Sehr aufschlussreich, hier wird keineswegs in den Arbeitsmarkt vertraut, es braucht Erziehungsinstrumente. Was die Sanktionen leisten können, wird bei Schäfer deutlich: „schneller in Arbeit [zu] kommen“. Aber ist das per se erstrebenswert? Das ist doch die Frage. Erwerbsarbeit ist nicht als solche bedeutsam, sie ist es nur dann, wenn sie zu Wertschöpfung fördert; wo das Maschinen besser können, sind sie menschlicher Arbeitskraft vorzuziehen, denn Wertschöpfung ist der Sinn des Wirtschaftens, sofern Wertschöpfung gewollt ist.

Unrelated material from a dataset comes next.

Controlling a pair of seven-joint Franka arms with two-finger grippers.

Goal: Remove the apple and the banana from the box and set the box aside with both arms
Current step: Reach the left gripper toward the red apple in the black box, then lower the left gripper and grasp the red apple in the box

Oder sind Unternehmen neuerdings Erziehungsanstalten?

Wer entscheidet, ob jemand einen Anstoß von außen benötigt? Die Bürger selbst oder die Experten? In einer Demokratie wäre das in der Frage, um die es hier geht, eine Entscheidung der Bürger. Wer nicht beitragen will, aus dem machen auch Sanktionen keine brauchbaren Mitarbeiter. Das schließt ja nicht aus, Angebote zu machen, echte Angebote, keine Maßnahmen.

Worin unterschneiden sich Schneider und Schäfer? Schäfer spricht offen aus, wie der Hase laufen soll, Schneider lässt im Unklaren, wie das aussehen soll, das er erreichen will. Ein BGE wollen beide nicht.